Augustus Hand nevertheless rose to the occasion and transcended the prosaic in his opinion.[19] He acknowledged the critical acclaim given to the book, and found Joyce’s depiction of his characters “sincere, truthful, relevant to the subject, and executed with real art”.[20] That depiction however contained passages “obscene under any fair definition”,[21] and the court therefore had to decide whether the work should be banned. The court discussed a number of other works, from classic works of literature to “physiology, medicine, science, and sex instruction” which contain sections which would be characterized as “obscene”, yet nevertheless are not banned as they do not promote lust.[22] The majority opinion forthrightly confronted and disagreed with precedents which allowed courts to decide the question of obscenity on the basis of isolated passages, even if taken out of context.[23] Such a standard would “exclude much of the great works of literature” and be impracticable, and the court therefore held that the “proper test of whether a given book is obscene is its dominant effect”.[23]

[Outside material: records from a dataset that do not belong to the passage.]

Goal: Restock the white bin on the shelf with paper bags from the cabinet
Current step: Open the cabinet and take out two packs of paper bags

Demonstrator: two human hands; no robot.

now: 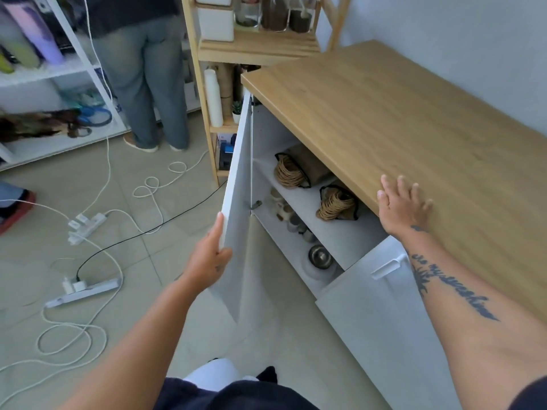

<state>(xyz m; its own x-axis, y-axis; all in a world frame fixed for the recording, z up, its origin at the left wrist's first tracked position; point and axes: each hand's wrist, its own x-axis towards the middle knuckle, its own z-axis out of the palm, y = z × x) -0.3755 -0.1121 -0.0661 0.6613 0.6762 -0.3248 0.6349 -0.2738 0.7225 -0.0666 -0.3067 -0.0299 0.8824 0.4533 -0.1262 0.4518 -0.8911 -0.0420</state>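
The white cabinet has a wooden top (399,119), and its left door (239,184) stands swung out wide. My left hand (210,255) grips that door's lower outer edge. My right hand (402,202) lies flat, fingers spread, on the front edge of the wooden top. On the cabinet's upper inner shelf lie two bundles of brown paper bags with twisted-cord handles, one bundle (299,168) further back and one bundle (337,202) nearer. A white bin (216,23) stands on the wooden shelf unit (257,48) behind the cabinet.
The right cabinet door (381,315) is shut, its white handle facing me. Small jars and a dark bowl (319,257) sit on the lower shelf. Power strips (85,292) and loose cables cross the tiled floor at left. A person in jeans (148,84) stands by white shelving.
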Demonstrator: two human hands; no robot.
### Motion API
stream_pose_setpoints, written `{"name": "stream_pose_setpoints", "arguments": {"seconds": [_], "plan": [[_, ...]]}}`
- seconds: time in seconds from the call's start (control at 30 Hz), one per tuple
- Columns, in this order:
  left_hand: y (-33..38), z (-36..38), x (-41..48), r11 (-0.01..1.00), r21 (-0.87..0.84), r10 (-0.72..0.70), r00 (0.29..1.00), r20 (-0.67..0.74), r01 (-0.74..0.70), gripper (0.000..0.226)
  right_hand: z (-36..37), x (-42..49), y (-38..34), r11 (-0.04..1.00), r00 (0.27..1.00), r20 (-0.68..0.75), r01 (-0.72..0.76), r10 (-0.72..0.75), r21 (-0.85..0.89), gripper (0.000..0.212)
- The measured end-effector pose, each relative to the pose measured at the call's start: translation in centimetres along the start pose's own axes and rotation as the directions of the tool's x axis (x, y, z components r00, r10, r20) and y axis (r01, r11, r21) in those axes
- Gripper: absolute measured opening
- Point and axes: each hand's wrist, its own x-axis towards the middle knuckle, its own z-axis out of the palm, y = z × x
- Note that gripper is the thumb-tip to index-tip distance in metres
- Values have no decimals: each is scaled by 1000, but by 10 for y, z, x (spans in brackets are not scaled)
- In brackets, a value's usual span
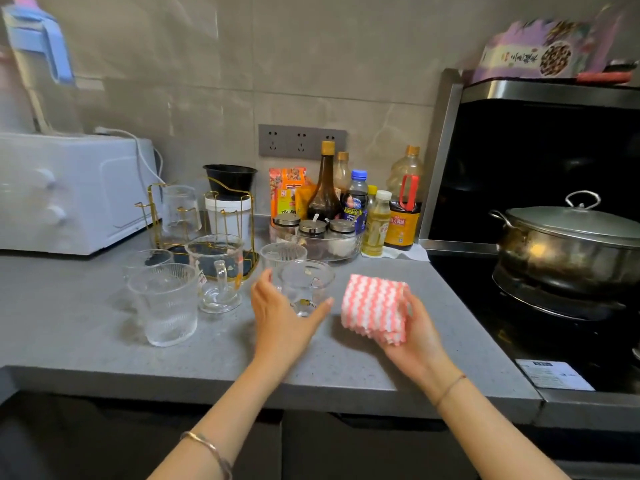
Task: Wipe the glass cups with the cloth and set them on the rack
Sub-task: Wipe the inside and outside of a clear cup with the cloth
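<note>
A clear glass cup (306,287) stands on the grey counter (104,341) in front of me. My left hand (280,317) wraps it, fingers on its left side and thumb at its lower right. My right hand (412,337) holds a folded pink-and-white cloth (374,308) just right of the cup, above the counter. A gold wire rack (221,216) with a dark base stands behind, with one glass cup (180,211) hanging on it. Left of my hand stand a ribbed cup (166,304), another cup behind it (147,261), a handled glass mug (216,271) and a further ribbed cup (282,252).
A white microwave (69,192) sits at the back left. Sauce bottles (403,209) and a glass bowl of seasoning jars (315,237) line the wall behind the cups. A lidded steel pot (568,244) sits on the stove at the right.
</note>
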Motion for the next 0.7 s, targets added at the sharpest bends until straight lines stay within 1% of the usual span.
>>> {"name": "stream_pose_setpoints", "arguments": {"seconds": [0.03,0.1,0.17,0.23,0.33,0.43,0.5,0.53,0.6,0.63,0.7], "plan": [[-7,3,2,998,-11,-61,997,35,62,106,2,0,3,1000,1000,3,-10,10,-24,38],[-20,10,5,991,-23,-129,988,80,131,108,8,1,7,991,998,-62,1,-9,-135,33],[-28,15,9,987,-22,-155,983,99,158,100,10,4,10,984,992,-127,-1,-21,-176,40],[-30,17,12,988,-29,-151,984,97,155,89,12,5,8,985,988,-152,-2,-25,-175,45],[-29,16,17,987,-56,-147,985,90,153,76,13,2,5,978,989,-140,12,-42,-210,44],[-26,12,21,983,-81,-154,983,103,163,76,14,-3,3,964,989,-127,45,-81,-263,42],[-25,8,20,986,-77,-142,984,110,151,80,17,-6,1,955,983,-130,87,-128,-283,44],[-25,6,19,984,-101,-134,984,117,146,79,19,-8,-2,952,980,-128,113,-155,-286,43],[-21,-1,17,961,-222,-133,979,155,166,76,24,-14,-8,935,968,-111,182,-225,-305,42],[-16,-5,16,926,-327,-136,974,180,190,77,26,-17,-11,920,962,-89,218,-260,-325,43],[2,-15,18,786,-560,-128,955,268,263,71,35,-24,-16,873,944,-14,299,-330,-386,41]]}}
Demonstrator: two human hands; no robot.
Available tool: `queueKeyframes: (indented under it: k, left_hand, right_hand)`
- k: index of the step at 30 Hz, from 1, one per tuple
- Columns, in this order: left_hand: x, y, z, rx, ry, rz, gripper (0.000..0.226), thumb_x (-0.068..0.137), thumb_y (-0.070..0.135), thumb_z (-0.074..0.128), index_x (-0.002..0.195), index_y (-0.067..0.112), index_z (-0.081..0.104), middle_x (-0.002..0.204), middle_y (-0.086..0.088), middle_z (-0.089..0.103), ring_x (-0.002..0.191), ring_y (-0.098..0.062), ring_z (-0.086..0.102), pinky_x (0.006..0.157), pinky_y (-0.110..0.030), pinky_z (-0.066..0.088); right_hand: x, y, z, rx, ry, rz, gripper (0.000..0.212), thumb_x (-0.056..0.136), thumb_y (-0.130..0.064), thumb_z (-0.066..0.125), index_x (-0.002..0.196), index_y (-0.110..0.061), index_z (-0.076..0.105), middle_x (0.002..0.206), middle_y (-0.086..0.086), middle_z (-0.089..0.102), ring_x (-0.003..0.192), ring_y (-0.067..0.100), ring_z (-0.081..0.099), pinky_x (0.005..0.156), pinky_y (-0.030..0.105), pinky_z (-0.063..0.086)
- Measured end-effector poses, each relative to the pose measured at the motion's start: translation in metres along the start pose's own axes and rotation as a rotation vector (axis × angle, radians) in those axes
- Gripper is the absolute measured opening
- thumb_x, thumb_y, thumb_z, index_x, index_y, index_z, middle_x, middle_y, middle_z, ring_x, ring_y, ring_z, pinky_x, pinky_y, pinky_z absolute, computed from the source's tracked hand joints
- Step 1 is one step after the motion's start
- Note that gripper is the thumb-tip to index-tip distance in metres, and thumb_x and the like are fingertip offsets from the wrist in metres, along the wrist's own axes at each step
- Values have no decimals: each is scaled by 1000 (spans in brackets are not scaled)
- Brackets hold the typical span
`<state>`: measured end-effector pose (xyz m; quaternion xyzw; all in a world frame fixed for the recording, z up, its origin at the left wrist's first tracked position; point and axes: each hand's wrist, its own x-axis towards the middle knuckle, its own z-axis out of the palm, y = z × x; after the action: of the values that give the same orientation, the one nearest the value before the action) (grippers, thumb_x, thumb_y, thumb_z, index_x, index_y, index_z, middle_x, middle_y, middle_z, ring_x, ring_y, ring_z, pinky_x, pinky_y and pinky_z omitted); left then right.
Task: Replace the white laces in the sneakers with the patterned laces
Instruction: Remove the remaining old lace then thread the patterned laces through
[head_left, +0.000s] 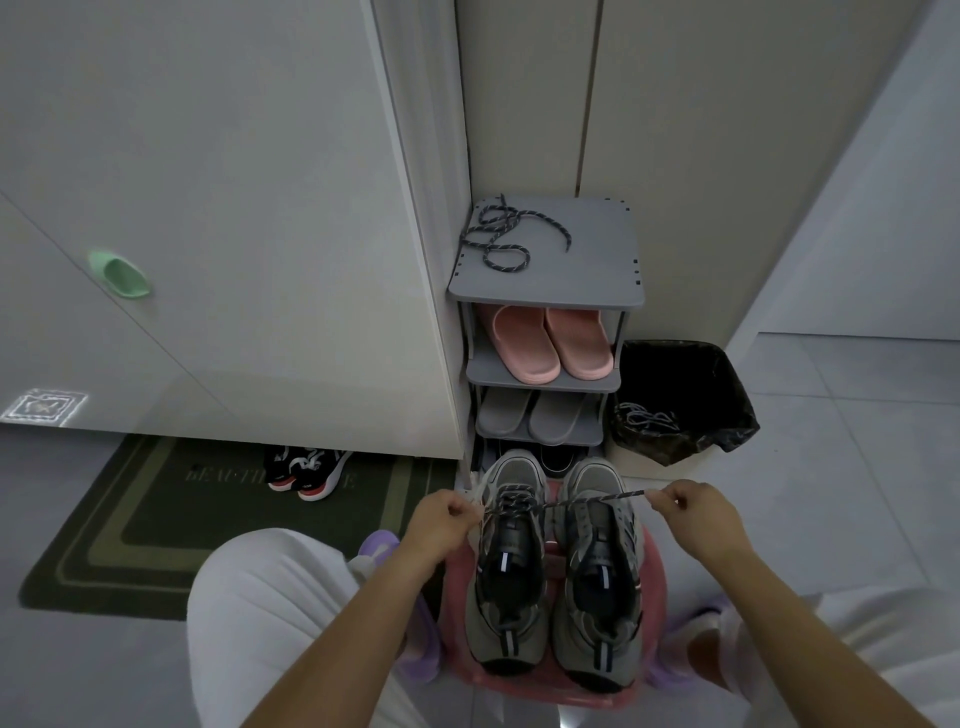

Judge Hand concluded the majority opinion with a historical perspective of the harms of overzealous censorship:

Art certainly cannot advance under compulsion to traditional forms, and nothing in such a field is more stifling to progress than limitation of the right to experiment with a new technique. The foolish judgments of Lord Eldon about one hundred years ago, proscribing the works of Byron and Southey, and the finding by the jury under a charge by Lord Denman that the publication of Shelley's Queen Mab was an indictable offense are a warning to all who have to determine the limits of the field within which authors may exercise themselves. We think that Ulysses is a book of originality and sincerity of treatment and that it has not the effect of promoting lust. Accordingly it does not fall within the statute, even though it justly may offend many.[24]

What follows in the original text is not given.